Ahead lies an unresolvable tension of Nikki Kay’s annointed liberals, Bishop and Willis, trying to stake out a viable centre ground against Act and NZF pulling to the extreme right socially and economically with a hapless Luxon unfixed by ideology focussed on the team dynamics and not outcomes allowing issues to drift and possibly beyond control. Luxon has yet to face a crisis, but his over-egging of the coalition talks indicates David Brent level self awareness. It helps a bit that Luxon isn’t evil in the way the other two leaders are.

 

That’s 2023. That’s political history. And Hipkins doesn’t appear, he’s in no way important to the national story is he. He had no impact on anything except for losing ten points worse than Jacinda would have. He cost them 5% and the rest of the cabinet the other 5%. Yes, the back benchers were also dismal: special mention to Helen White’s outreach programme (to Jacinda’s electorate) that showcased her personality was so very, very impactful she personally lost 20,000+ votes. In nixing a wealth tax amid other bourgeois flexes Hipkins had detoured so far from traditional Labour working class interests and values that he was rumoured to have spent weekends during the election campaign glamping with Toni in the upper reaches of Karen’s rectum.

 

Just a brief word then on the worst cabinet meltdown since the second term of the fourth Labour government. It resolves to a lack of respect – not only towards the rules but towards the leader. Evidently none of them minded disappointing Chippy. Nanaia was never straight, Nash was never straight, Woods was actually straight, but a pussy-whipped whimp with no control over his own affairs, Kiri Allen was off her trolley when she should have been on the wagon, and Tenetti was the school principal turned Minister of Education admonished for not turning in her homework. Robertson and Parker ambushed Chippy when he was in the Baltic licking the boots of NATO and publicly disagreed with him over a wealth tax, followed by every other member of caucus (Chippy’s new Revenue replacement after Parker quit in disgust could only say she was ‘neutral’ on it).

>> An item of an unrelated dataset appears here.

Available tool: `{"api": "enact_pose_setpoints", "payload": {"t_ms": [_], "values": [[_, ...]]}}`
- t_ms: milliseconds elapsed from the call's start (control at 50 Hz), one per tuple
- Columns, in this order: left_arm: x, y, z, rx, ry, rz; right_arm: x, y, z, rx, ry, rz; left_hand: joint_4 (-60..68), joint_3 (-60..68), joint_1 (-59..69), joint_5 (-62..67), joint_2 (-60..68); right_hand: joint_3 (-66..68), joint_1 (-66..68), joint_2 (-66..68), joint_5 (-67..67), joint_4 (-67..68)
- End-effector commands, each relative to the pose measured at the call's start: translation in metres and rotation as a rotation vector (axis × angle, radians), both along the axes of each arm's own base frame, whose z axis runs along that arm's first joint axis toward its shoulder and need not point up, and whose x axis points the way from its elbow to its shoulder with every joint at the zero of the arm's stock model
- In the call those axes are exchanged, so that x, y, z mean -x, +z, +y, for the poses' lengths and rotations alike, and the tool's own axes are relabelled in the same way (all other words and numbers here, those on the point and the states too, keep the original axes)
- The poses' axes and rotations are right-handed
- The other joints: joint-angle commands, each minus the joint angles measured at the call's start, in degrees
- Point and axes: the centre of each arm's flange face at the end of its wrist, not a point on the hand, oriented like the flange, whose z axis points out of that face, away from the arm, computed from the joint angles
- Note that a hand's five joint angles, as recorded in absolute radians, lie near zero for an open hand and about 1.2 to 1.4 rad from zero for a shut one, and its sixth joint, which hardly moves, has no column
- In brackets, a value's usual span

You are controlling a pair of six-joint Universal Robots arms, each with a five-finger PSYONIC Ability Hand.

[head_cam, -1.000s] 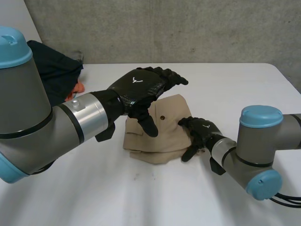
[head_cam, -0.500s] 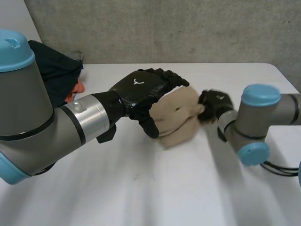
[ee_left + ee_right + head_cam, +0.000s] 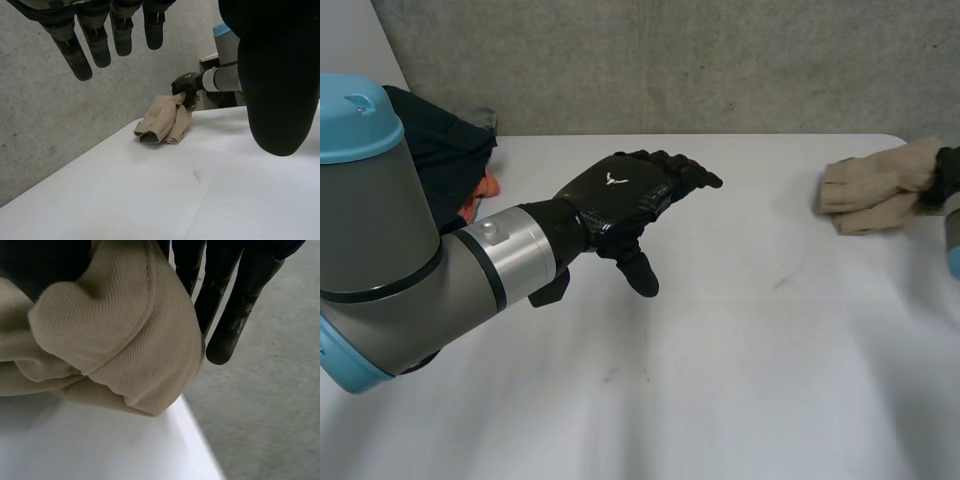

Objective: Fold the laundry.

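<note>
Right robot hand [image 3: 948,172], mostly cut off at the surface's [image 3: 740,380] right edge, is clamping the bunched beige cloth [image 3: 876,186]; left robot hand [image 3: 616,196] is hovering mid-surface, fingers [image 3: 75,55] spread, empty. Dark laundry [image 3: 440,150] is lying half hidden behind its arm [image 3: 420,270].

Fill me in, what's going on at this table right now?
The right hand has its fingers and thumb closed on a folded beige garment, which lies at the right edge of the white table. The left hand hovers over the middle of the table, open and holding nothing. A pile of dark laundry sits at the far left corner behind the left arm, untouched.
</note>
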Motion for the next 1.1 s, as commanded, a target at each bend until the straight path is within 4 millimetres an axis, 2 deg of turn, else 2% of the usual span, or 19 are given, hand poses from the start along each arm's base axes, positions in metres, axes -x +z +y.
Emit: {"api": "enact_pose_setpoints", "payload": {"t_ms": [20,40,60,160,340,420,540,700,760,820,880,900,960,980,1000,1020,1060,1080,1100], "values": [[0.0,-0.001,0.001,-0.004,-0.002,-0.001,0.032,0.007,-0.008,0.023,-0.024,0.061,0.25,-0.19,1.24,-0.83,0.15,16.36,22.96,11.78,15.94,10.09],[0.0,-0.001,0.001,-0.002,-0.002,-0.001,0.032,0.007,-0.008,0.023,-0.024,0.064,0.25,-0.19,1.24,-0.83,0.15,-8.14,-1.54,-12.71,-8.55,-14.41],[0.0,-0.001,0.001,-0.002,-0.002,-0.001,0.032,0.007,-0.008,0.021,-0.024,0.079,0.25,-0.19,1.24,-0.83,0.15,-52.04,-45.44,-56.61,-52.45,-58.31],[0.001,-0.005,-0.001,-0.011,-0.001,-0.007,0.035,0.004,-0.008,0.011,-0.046,0.177,0.25,-0.19,1.24,-0.83,0.15,-52.04,-45.44,-56.61,-52.45,-58.31],[0.0,-0.006,-0.001,-0.015,0.001,-0.008,0.051,0.008,-0.013,0.047,-0.104,0.268,0.25,-0.19,1.24,-0.83,0.15,-52.04,-45.44,-56.61,-52.45,-58.31],[0.0,-0.004,-0.001,-0.011,0.001,-0.005,0.054,0.003,-0.015,0.039,-0.118,0.361,0.25,-0.19,1.24,-0.83,0.15,-52.04,-45.44,-56.61,-52.45,-58.31],[0.001,-0.004,0.0,-0.011,-0.002,-0.005,0.054,-0.005,-0.014,0.013,-0.149,0.436,0.08,-0.36,1.07,-0.99,-0.02,-52.04,-45.44,-56.61,-52.45,-58.31],[0.001,-0.004,0.0,-0.019,-0.001,-0.001,0.058,-0.002,-0.016,0.029,-0.181,0.491,0.25,-0.19,1.24,-0.83,0.15,-52.04,-45.44,-56.61,-52.45,-58.31],[0.001,-0.005,-0.001,-0.022,0.001,-0.001,0.049,-0.01,-0.012,0.002,-0.129,0.5,0.25,-0.19,1.24,-0.83,0.15,-52.04,-45.44,-56.61,-52.45,-58.31],[0.0,-0.005,0.0,-0.024,0.003,-0.003,0.043,-0.009,-0.004,-0.035,-0.092,0.512,0.25,-0.19,1.24,-0.83,0.15,-52.04,-45.44,-56.61,-52.45,-58.31],[-0.002,-0.003,0.001,-0.022,0.007,-0.003,0.039,0.006,0.015,-0.093,-0.06,0.562,0.41,-0.02,1.4,-0.66,0.32,-52.04,-45.44,-56.61,-52.45,-58.31],[-0.002,-0.003,0.001,-0.021,0.01,-0.004,0.037,0.017,0.026,-0.101,-0.052,0.613,0.41,-0.02,1.4,-0.66,0.32,-52.04,-45.44,-56.61,-52.45,-58.31],[-0.005,0.003,0.001,-0.004,0.034,0.003,0.036,0.035,0.039,-0.091,-0.059,0.72,0.25,-0.19,1.24,-0.83,0.15,-52.04,-45.44,-56.61,-52.45,-58.31],[-0.009,0.009,-0.001,0.015,0.058,0.011,0.032,0.055,0.046,-0.054,-0.071,0.808,0.08,-0.36,1.07,-0.99,-0.02,-52.04,-45.44,-56.61,-52.45,-58.31],[-0.011,0.013,-0.003,0.025,0.072,0.016,0.031,0.06,0.047,-0.043,-0.077,0.829,0.08,-0.36,1.07,-1.0,-0.02,-52.04,-45.44,-56.61,-52.45,-58.31],[-0.015,0.017,-0.006,0.038,0.095,0.022,0.032,0.077,0.051,-0.007,-0.106,0.886,-0.09,-0.52,0.9,-1.16,-0.18,-52.04,-45.44,-56.61,-52.45,-58.31],[-0.023,0.025,-0.016,0.065,0.144,0.034,0.03,0.093,0.054,0.036,-0.123,0.912,-0.09,-0.53,0.9,-1.16,-0.19,-52.04,-45.44,-56.61,-52.45,-58.31],[-0.026,0.028,-0.02,0.075,0.164,0.038,0.028,0.108,0.057,0.081,-0.137,0.908,-0.09,-0.53,0.9,-1.16,-0.19,-52.04,-45.44,-56.61,-52.45,-58.31],[-0.034,0.035,-0.031,0.108,0.21,0.051,0.025,0.116,0.059,0.109,-0.143,0.902,0.08,-0.36,1.07,-1.0,-0.02,-52.04,-45.44,-56.61,-52.45,-58.31]]}}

Andrew Little was perhaps the most overrated and the least successful of all, kiboshing the cannabis referendum on the Beehive website before the specials were in, permitting appalling travesties in the Treaty settlements of Whakatohea and others, and right before the election allowing in migrants for stop-go men, labourers and other unqualified jobs to flood the country. The two best things Angry Andy ever did in politics was resign as leader and resign as an MP. It was, all of it, self inflicted.

 

Hard to say how big the footnote will be for the ginger drop-kick from the Hutt, but probably shorter than English (who is easily overlooked after just six years). How will he be remembered? – maybe not all. I once held up the Auckland regionals of the pub quiz disputing the answer to a question: ‘who was the Prime Minister before Jim Bolger?’ The answer they gave was Geoffrey Palmer. Ah, hang on, it’s Mike Moore, so I objected. How could they get this wrong? More alarmingly no-one seemed to be backing me. After five minutes of officials running around I thought this is a dream, like a nightmare. Was Mike Moore never the Prime Minister? But he was, so does that mean this is a dream? It was surreal. Did I imagine that he was, maybe in an alternate reality? Like Sapphire and Steel, I’m in a pub with over a hundred minds and none of them recall this? Everyone was pissed off – but they were all wrong. It shows how even a character like Mike Moore cannot connect with the Prime Ministership if they don’t get an original mandate or a lengthy innings. There seems no way Hipkins will be remembered in the public pantheon in a decade.

 

Hipkins was put in to steady the ship… so it could collide with the iceberg at a worse angle as it transpired. Astoundingly (to future historians) he was seen as the best choice at the time. My gut says Robertson being a careerist has just done what he has always done in coveting the top job – undermine, like with Cunliffe. Robertson knew he would only be PM for ten months and tainted thereafter if he took over from Jacinda when she quit, so he will bide time and then execute Chippy closer to the next election. Hipkins is just Robertson’s doormat. Rather fitting that Hipkins will be the victim here given Hipkins was part of Robertson’s ABC hit squad on Cunliffe. No mention of policy again, of course, it doesn’t seem to matter to them in the Wellybubble.

 

Happy New Year.

 

46 COMMENTS

  1. Adern quit at precisely the same time she was pushed. You want to know why she was pushed as she was quitting? Ask the 14 multi-billionaires, the 3118 multi-millionaires with individual wealth at above $50 million nett each and the four foreign owned banks stealing away with $180.00 nett every second 24/7/365?
    Adern was far too popular and popularity leads to the confidence to ask searching questions, questions that must never be answered.
    The pathetic gaggle of right wing throne room Jesters we have to endure in parliament now are precisely what is needed to keep the multi-billionaires, millionaires and the banks safe and happy and fuck us. Who cares.
    You want to know where having The Three Stooges comprising the prime minister and his cohorts will take us?
    Watch this if you dare.
    David Attenborough. A life on Our Planet.
    Netflix
    https://www.netflix.com/browse?jbv=80216393

    • The reason she may have been pushed was her own popularity was tanking. The public, the voters, were turning against her, and that related to policy timidity and failure, not some imaginary dark forces gathering against her.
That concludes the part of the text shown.